Cela faisait des années que ça trainait. Quand on s’en rend compte, après une très — trop — longue période de déni et de mensonge, le mal est déjà là. Combattre le mal par le mal, cela vous parle ? Alors quand on veut boire, on boit. Car quand le corps sent le manque vous envahir, il vous joue de mauvais tours. Surtout en public. Mains qui tremblent, quand ce n’est pas tout le corps, suées abondantes, et crampes d’estomac. Sans parler de l’humeur de chien que l’on trimballe et que l’on impose à son entourage. Entourage qui diminue de jour en jour tellement vous êtes une merde pour ceux qui ne comprennent pas que vous êtes malades. Car oui, il s’agit bien d’une maladie. Héréditaire parfois.

Donc il y a onze ans, je tentai l’impossible. Ce n’était pas la première fois que j’essayais. Mais il y a toujours des personnes autour de vous qui n’y voient qu’un caprice passager, comme si vous décidiez de faire un régime sans sucre. Ou de la jalousie.

« C’est bon, tu vas pas en mourir.

Rien qu’un verre, c’est pas la mer à boire.

Même pas une petite bière ou un apéro ?

Je vais pas trinquer tout seul ! » sont le genre de bêtises que l’on entend tous les jours.
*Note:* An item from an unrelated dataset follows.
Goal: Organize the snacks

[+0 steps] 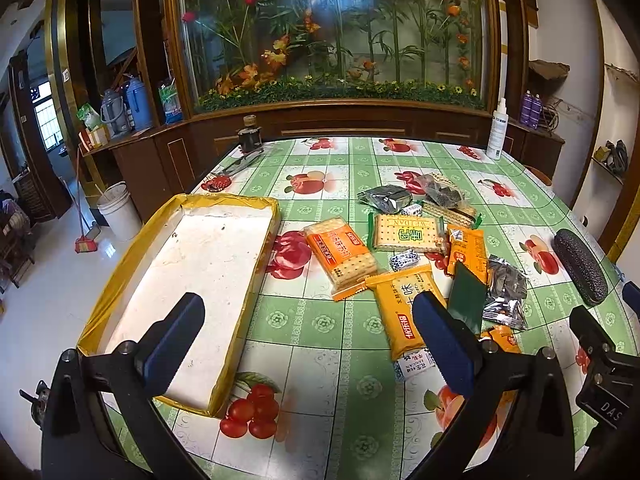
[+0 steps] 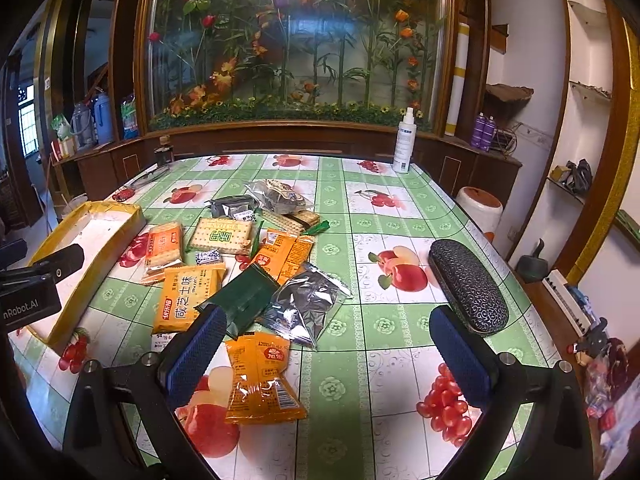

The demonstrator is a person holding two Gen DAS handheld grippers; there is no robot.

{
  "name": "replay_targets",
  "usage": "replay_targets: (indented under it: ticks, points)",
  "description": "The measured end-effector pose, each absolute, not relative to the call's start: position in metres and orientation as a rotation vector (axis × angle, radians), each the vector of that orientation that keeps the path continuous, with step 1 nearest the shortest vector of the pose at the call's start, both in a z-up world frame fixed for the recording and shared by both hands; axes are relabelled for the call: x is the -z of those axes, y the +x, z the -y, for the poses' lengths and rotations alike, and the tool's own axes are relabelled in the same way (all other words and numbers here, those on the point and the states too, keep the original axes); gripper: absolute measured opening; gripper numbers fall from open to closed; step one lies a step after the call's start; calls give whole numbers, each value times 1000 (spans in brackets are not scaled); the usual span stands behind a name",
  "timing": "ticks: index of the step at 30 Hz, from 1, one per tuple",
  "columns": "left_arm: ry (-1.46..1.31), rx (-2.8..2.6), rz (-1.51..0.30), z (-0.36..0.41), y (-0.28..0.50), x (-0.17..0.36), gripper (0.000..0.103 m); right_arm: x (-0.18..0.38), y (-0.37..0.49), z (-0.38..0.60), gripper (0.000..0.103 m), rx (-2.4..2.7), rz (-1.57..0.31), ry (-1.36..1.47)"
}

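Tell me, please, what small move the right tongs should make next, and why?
Probably lower the right tongs onto the orange snack packet lying closest between their open fingers. Both the right and the left tongs are open and hold nothing, the yellow-edged tray has no snacks in it, and every packet is scattered on the tablecloth, so the nearest one seems the easiest first pick.

- Orange snack packets: 4, e.g. (image 2: 262,380)
- Cracker pack with green label (image 2: 222,235): 1
- Silver foil packets: 2, e.g. (image 2: 306,309)
- Dark green packet (image 2: 244,300): 1
- Small blue-white candies: 3 seen, e.g. (image 2: 208,257)
- Tray (image 1: 256,200): 1
- Glasses case (image 2: 468,285): 1
- Spray bottle (image 2: 404,142): 1
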State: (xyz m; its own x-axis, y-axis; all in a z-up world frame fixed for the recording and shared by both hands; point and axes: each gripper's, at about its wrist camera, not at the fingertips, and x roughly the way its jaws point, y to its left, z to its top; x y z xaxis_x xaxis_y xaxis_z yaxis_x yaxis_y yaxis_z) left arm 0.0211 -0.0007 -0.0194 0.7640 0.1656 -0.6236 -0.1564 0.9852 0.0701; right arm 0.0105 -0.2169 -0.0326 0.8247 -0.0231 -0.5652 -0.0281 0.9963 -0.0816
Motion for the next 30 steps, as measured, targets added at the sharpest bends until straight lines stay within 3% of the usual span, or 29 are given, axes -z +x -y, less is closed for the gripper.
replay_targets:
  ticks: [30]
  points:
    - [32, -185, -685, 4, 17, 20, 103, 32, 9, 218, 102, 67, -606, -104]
De la part des mêmes personnes qui vous traitaient de poivrot quelques jours plus tôt. Alors la rupture n’est jamais loin. Surtout quand on doute. La période de sevrage est terrible. On est malade comme pas possible. À cette occasion, j’avais demandé une semaine de congés à mon boss. Et je suis resté enfermé chez moi, avec le numéro de téléphone d’un gars aux Alcooliques Anonymes (merci les poteaux pour votre soutien. Je pense tous les jours à vous).

Depuis que j’ai arrêté de boire, j’ai retrouvé un état de santé à peu près potable (j’ai passé la quarantaine, forcément je ne suis plus tout neuf non plus), fait une pu*%$& d’économie (comptez vingt euros minimums d’alcool par jour), entrevu l’espoir d’une vie, gardé un boulot, me suis marié, acheté une maison et eu un fils qui a la chance de me voir comme je suis réellement (et d’espérer le voir grandir le plus longtemps possible).
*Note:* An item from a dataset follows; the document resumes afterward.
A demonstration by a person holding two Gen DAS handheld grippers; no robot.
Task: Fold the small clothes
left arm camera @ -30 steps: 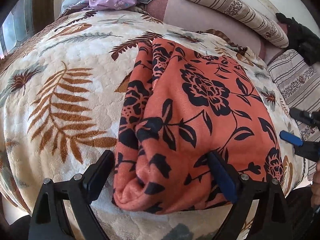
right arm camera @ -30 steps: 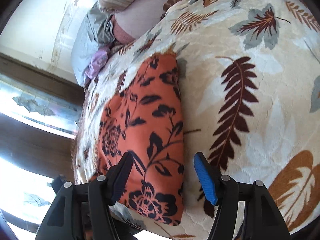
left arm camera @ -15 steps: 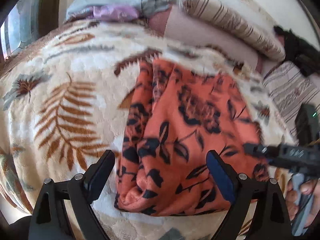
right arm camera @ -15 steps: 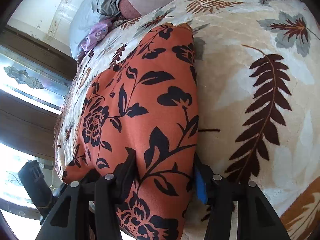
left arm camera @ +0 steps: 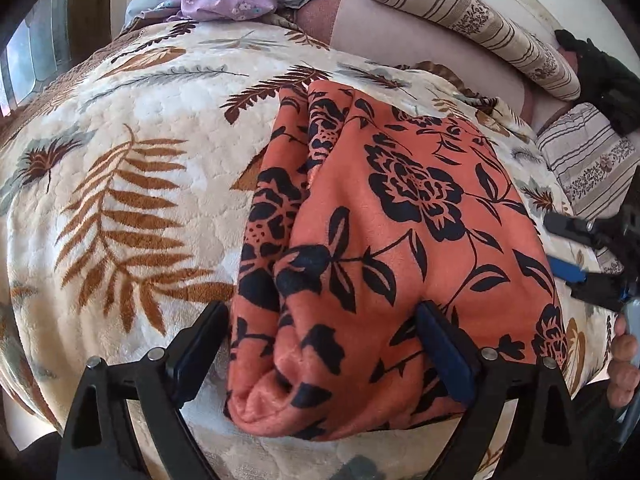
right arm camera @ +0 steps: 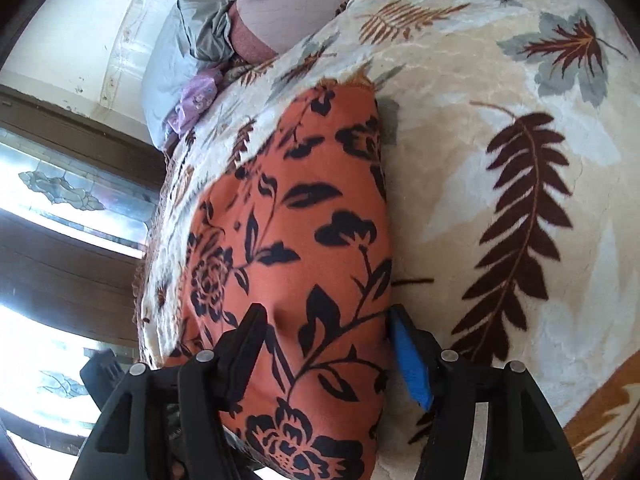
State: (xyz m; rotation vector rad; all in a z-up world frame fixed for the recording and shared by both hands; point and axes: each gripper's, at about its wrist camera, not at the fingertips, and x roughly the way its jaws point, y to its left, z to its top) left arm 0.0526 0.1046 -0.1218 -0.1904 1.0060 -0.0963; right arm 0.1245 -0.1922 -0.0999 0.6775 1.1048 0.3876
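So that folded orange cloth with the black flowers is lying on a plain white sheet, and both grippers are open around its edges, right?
Not quite. The orange cloth lies on a cream blanket patterned with brown and grey leaves, not a plain white sheet; both wrist views show it. The left gripper and right gripper are indeed open around its edges.

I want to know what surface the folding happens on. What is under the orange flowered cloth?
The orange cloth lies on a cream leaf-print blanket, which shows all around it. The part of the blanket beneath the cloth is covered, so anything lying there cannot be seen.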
Alors les problèmes d’alcool ne sont pas des faux problèmes. L’alcool tue aussi ! Et s’il ne tue pas, il vous gâche la vie et celles de vos proches.

Si une personne vous dit qu’elle ne boit pas, ne la forcez pas. Soutenez-là.

Si vous voulez parler, il existe de nombreuses associations. Décrochez votre téléphone, n’hésitez pas.

Si vous voulez m’en parler en privée, rendez-vous sur mon Twitter (N22-Axel).

Comme on dit en réunion : "un jour à la fois".

J’en suis donc à 4015. Et j’en suis très fier. Il y a onze ans, j’ai décidé de vivre.

Je suis en vie. Et je n’ai jamais été aussi heureux.